All of lore.kernel.org
 help / color / mirror / Atom feed
From: Matias Ezequiel Vara Larsen <matiasevara@gmail.com>
To: Jan Beulich <jbeulich@suse.com>
Cc: "Matias Ezequiel Vara Larsen" <matias.vara@vates.fr>,
	"Andrew Cooper" <andrew.cooper3@citrix.com>,
	"Roger Pau Monné" <roger.pau@citrix.com>, "Wei Liu" <wl@xen.org>,
	"George Dunlap" <george.dunlap@citrix.com>,
	"Julien Grall" <julien@xen.org>,
	"Stefano Stabellini" <sstabellini@kernel.org>,
	"Dario Faggioli" <dfaggioli@suse.com>,
	xen-devel@lists.xenproject.org
Subject: Re: [RFC PATCH v2 1/2] xen/memory : Add a stats_table resource type
Date: Thu, 16 Feb 2023 15:48:56 +0100	[thread overview]
Message-ID: <20230216144856.GA2137216@horizon> (raw)
In-Reply-To: <283a8095-3046-3324-3e8a-8671dc1ee8e7@suse.com>

Hello Jan and thanks for your comments. I addressed most of the them but
I've still some questions. Please find my questions below:

On Tue, Dec 13, 2022 at 06:02:55PM +0100, Jan Beulich wrote:
> On 07.10.2022 14:39, Matias Ezequiel Vara Larsen wrote:
> > This commit proposes a new mechanism to query the RUNSTATE_running counter for
> > a given vcpu from a dom0 userspace application. This commit proposes to expose
> > that counter by using the acquire_resource interface. The current mechanism
> > relies on the XEN_DOMCTL_getvcpuinfo and holds a single global domctl_lock for
> > the entire hypercall; and iterate over every vcpu in the system for every
> > update thus impacting operations that share that lock.
> > 
> > This commit proposes to expose vcpu RUNSTATE_running via the
> > xenforeignmemory interface thus preventing to issue the hypercall and holding
> > the lock. For that purpose, a new resource type named stats_table is added.

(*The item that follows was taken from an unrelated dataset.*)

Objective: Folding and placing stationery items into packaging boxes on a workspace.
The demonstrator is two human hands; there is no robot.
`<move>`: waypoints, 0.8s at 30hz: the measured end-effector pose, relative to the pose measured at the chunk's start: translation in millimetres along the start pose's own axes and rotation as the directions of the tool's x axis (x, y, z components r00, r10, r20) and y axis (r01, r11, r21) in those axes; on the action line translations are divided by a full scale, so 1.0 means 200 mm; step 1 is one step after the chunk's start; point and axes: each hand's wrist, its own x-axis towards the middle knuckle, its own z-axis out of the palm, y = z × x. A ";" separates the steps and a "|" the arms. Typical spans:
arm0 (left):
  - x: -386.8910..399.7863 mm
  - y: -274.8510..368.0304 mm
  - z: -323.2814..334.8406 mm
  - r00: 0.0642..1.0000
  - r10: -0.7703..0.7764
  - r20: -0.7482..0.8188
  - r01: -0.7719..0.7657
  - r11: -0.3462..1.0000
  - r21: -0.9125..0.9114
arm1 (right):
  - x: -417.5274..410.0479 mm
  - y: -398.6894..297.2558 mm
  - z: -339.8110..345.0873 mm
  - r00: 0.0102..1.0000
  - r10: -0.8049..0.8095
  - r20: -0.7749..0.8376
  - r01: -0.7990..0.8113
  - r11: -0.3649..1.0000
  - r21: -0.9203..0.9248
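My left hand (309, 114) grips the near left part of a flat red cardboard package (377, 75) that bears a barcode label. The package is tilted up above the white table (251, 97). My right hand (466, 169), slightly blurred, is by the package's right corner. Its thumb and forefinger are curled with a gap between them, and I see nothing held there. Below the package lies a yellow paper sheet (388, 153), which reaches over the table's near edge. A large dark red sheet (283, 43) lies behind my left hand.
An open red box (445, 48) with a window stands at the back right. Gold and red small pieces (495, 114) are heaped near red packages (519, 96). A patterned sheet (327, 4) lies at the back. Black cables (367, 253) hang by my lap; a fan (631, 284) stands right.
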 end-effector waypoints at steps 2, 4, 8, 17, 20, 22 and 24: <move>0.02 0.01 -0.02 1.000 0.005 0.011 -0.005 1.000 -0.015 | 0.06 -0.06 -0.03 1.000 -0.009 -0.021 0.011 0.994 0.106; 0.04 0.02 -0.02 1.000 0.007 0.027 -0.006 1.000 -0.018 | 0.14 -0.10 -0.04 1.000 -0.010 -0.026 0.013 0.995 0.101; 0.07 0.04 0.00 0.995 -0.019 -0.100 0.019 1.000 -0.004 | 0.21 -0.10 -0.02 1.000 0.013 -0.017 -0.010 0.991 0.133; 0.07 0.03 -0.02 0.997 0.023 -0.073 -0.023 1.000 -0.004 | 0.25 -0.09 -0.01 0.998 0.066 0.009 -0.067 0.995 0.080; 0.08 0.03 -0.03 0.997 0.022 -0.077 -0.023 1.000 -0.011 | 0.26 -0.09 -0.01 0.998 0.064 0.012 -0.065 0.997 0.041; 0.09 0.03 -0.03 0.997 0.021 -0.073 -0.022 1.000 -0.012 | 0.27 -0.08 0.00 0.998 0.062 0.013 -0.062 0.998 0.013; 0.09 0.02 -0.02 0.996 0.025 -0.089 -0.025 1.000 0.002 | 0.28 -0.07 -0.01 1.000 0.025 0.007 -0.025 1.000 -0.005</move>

The
> > first frame of this resource stores per-vcpu counters. The frame has one entry
> > of type struct vcpu_stats per vcpu. The allocation of this frame only happens
> > if the resource is requested. The frame is released after the domain is
> > destroyed.
> > 
> > Note that the updating of this counter is in a hot path, thus, in this commit,
> > copying only happens if it is specifically required.
> > 
> > Note that the exposed structure is extensible in two ways. First, the structure
> > vcpu_stats can be extended with new per-vcpu counters while it fits in a frame.
> 
> I'm afraid I don't see how this is "extensible". I would recommend that
> you outline for yourself how a change would look like to actually add
> such a 2nd counter. While doing that keep in mind that whatever changes
> you make may not break existing consumers.
> 
> It's also not clear what you mean with "fits in a frame": struct
> shared_vcpustatspage is a container for an array with a single element.
> I may guess (looking at just the public interface) that this really is
> meant to be a flexible array (and hence should be marked as such - see
> other uses of XEN_FLEX_ARRAY_DIM in the public headers). Yet if that's
> the case, then a single page already won't suffice for a domain with
> sufficiently many vCPU-s.
> 

I taclked this by using "d->max_vcpus" to calculate the number of required frames
to allocate for a given guest. Also, I added a new type-specific resource named
XENMEM_resource_stats_table_id_vcpustats to host per-vcpu counters. I
completely forgot the "id" in the previous series.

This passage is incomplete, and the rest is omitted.